Outra preocupação local é o traçado da tubulação que vai conectar o esgoto da ETE de Camburi à futura EPAR. A empresa afirmou que está seguindo o que foi estipulado no edital e, neste momento, o projeto passa por ajustes técnicos. “O objetivo é garantir o detalhamento necessário para evitar interferências com a infraestrutura urbana já existente.”
Empresa diz que projeto trará benefícios no abastecimento de água
A EPAR terá capacidade de produzir 391,5 litros por segundo de água de reúso — volume suficiente para atender cerca de 172 mil pessoas. Vale e ArcelorMittal são as duas maiores consumidoras individuais de água da Grande Vitória e, como serão beneficiadas pela EPAR, a empresa defende que a operação vai reduzir a captação direta do rio Santa Maria por parte da indústria.
“Isso representa um avanço importante na preservação dos recursos hídricos da região. Com essa economia, mais água do rio poderá ser direcionada ao abastecimento da população por meio da ETA Carapina, garantindo um uso mais sustentável e estratégico da água, essencial para o crescimento e qualidade de vida na Serra.”
A Águas de Reúso de Vitória ressaltou que ampliar as fontes de abastecimento é “essencial para acompanhar o crescimento acelerado da Serra — que, segundo o Censo de 2022, teve um aumento populacional de 24,76% desde 2010 — garantindo água para o desenvolvimento urbano e industrial do município.”
A empresa sustenta que a estação a ser construída na Serra será altamente eficiente, produzindo água de qualidade “extremamente elevada”, conhecida como água desmineralizada, ideal para processos industriais. Essa qualidade assegura confiabilidade e sustentabilidade ao abastecimento do setor produtivo.

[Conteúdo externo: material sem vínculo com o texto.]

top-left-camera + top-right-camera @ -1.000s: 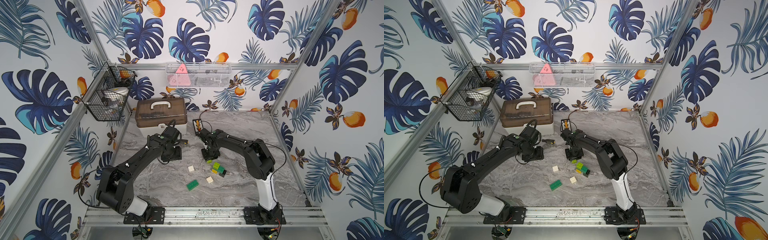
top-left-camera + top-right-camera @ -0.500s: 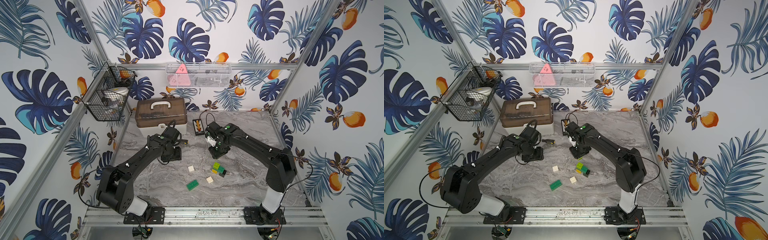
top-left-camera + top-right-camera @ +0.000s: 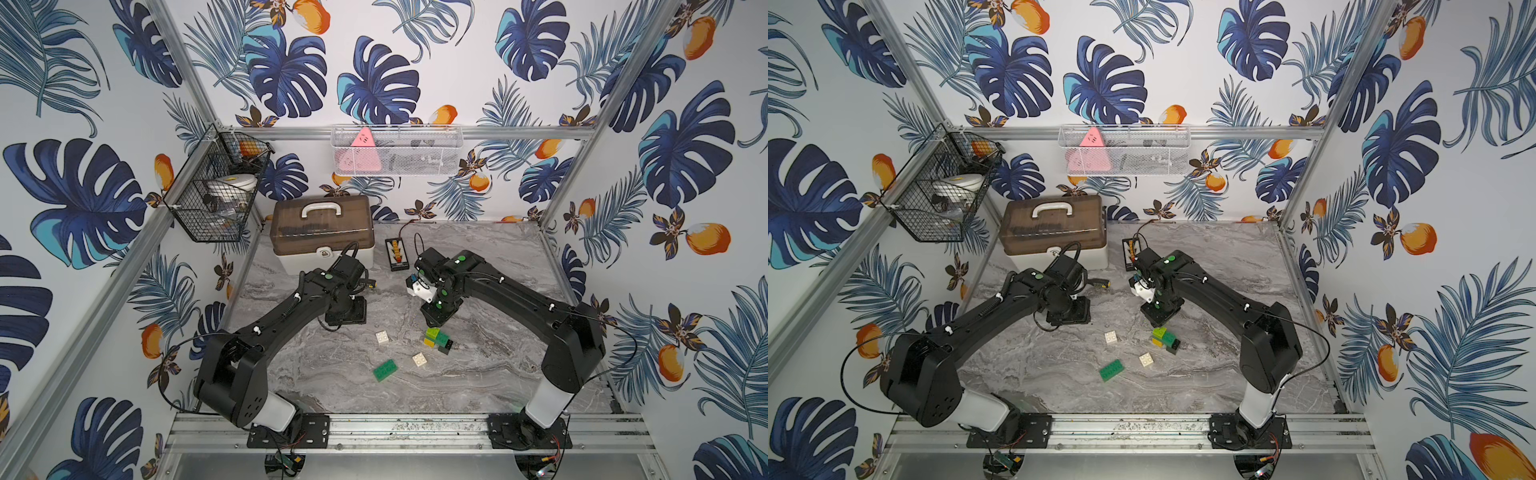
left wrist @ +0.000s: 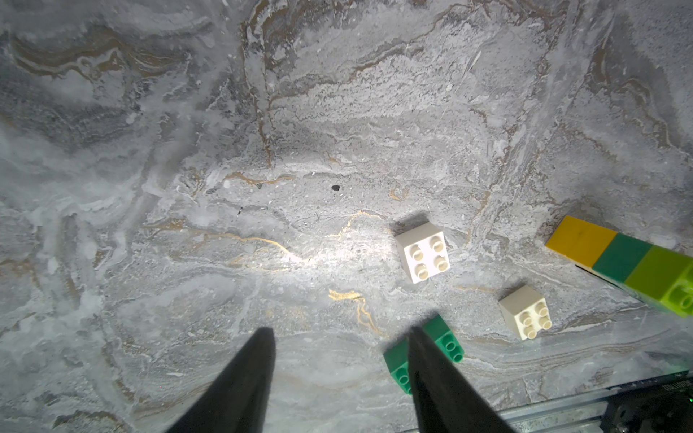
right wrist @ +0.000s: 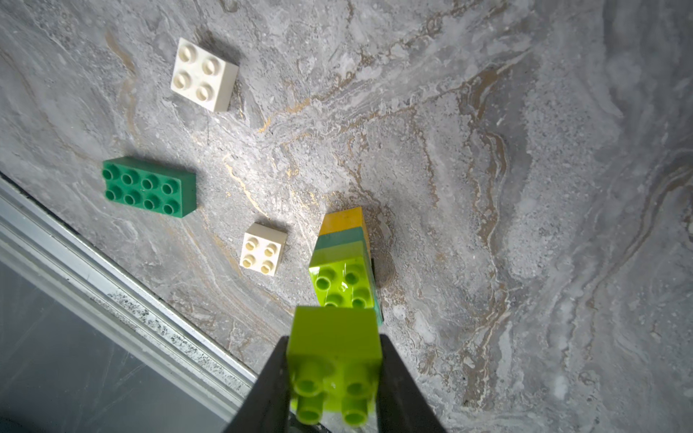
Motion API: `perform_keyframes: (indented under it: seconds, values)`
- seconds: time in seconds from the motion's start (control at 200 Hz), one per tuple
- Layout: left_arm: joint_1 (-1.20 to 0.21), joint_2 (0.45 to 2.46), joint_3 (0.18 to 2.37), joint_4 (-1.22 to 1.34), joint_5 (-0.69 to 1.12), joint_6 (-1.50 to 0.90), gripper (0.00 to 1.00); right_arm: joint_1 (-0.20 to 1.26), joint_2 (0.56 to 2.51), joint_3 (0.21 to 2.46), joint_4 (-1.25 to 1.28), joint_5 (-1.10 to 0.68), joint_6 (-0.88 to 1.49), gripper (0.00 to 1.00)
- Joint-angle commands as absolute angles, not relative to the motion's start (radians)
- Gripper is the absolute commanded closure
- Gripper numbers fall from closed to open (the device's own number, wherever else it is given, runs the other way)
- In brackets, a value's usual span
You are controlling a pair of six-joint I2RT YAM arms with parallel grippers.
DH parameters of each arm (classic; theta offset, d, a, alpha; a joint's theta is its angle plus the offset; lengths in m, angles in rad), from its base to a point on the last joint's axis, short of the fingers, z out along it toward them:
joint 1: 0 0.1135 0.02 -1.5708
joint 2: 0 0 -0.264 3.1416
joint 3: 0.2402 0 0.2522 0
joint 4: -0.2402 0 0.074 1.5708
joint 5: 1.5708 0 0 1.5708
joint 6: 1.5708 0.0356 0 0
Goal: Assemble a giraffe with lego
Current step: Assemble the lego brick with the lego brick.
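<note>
My right gripper [image 5: 335,339] is shut on a lime green lego brick [image 5: 335,360], its studs facing the camera. In both top views this gripper [image 3: 434,318] [image 3: 1160,313] hangs just behind the partial giraffe [image 3: 436,337] [image 3: 1165,337], a stack of yellow, dark green and lime bricks [image 5: 345,258] on the table. Near it lie a long dark green brick [image 3: 385,369] [image 5: 150,186] and two white square bricks [image 3: 382,337] [image 3: 419,359]. My left gripper [image 4: 341,331] [image 3: 347,313] is open and holds nothing, hovering left of the bricks.
A brown-lidded toolbox [image 3: 322,232] and a small black device [image 3: 397,253] stand at the back of the marble table. A black wire basket [image 3: 216,187] hangs on the left wall and a white mesh shelf [image 3: 395,149] on the back wall. A metal rail [image 3: 374,428] runs along the front edge.
My right arm has stretched out, its elbow swinging to the right, and the gripper with the lime brick has shifted nearer the stack. The left arm has stayed still.
</note>
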State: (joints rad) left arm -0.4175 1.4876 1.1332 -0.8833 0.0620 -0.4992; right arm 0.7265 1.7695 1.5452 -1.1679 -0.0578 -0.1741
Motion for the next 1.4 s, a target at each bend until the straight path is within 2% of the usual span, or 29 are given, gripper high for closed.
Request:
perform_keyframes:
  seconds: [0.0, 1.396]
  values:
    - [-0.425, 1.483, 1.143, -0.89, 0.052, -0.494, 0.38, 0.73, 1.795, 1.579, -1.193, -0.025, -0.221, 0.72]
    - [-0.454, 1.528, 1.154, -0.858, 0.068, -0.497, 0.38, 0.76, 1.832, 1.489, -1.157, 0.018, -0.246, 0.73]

Esgoto não aproveitado vai voltar para natureza
Além disso, informou que a água não aproveitada será devolvida ao estuário de Vitória, mesmo local onde hoje é lançado o efluente tratado da ETE de Camburi. Quanto aos resíduos sólidos gerados, serão encaminhados a uma empresa parceira da Região Metropolitana da Grande Vitória, que os transformará em adubo para uso agrícola.
Iema se posiciona
No âmbito do Estado, o órgão licenciador é o Instituto Estadual de Meio Ambiente e Recursos Hídricos (Iema). A coluna procurou o instituto para se posicionar. O Iema confirmou que recebeu os requerimentos de licença prévia e de instalação para a Estação de Produção de Água de Reúso (EPAR).
“O processo passou por análise administrativa, quando se confere se a documentação está completa, e foram solicitadas complementações, entre elas, o mapeamento do traçado previsto. Dentre a documentação apresentada, constam manifestações das prefeituras de Vitória e da Serra. Neste momento, o Instituto aguarda a resposta da empresa, que ainda dispõe de prazo”, informou.
O órgão explicou que, devido ao porte e ao tipo de atividade prevista para o empreendimento, não há necessidade de EIA/RIMA (conjunto de estudos e documentos exigidos no licenciamento ambiental de empreendimentos com significativo impacto ambiental). Nesse caso, é exigido o Relatório de Controle Ambiental (RCA), instrumento mais simples que o EIA/RIMA. “Portanto, até o momento, não estão previstas audiências públicas, mas, caso sejam necessárias, poderão ser marcadas reuniões posteriormente.”
O Iema informou que a classificação do empreendimento é de potencial médio e porte grande, o que o enquadra na Classe III. Isso significa que a EPAR é classificada como de grande capacidade e que os impactos ambientais previstos não são pequenos, mas também não chegam a ser tão significativos quanto os de projetos que exigem EIA/RIMA.
“Após toda a validação documental, o processo seguirá para análise técnica. A partir daí, o Iema tem o prazo legal de 120 dias para conclusão da análise e emissão da manifestação definitiva, suspendendo-se esse prazo caso seja necessário exigir complementações técnicas”, concluiu o instituto.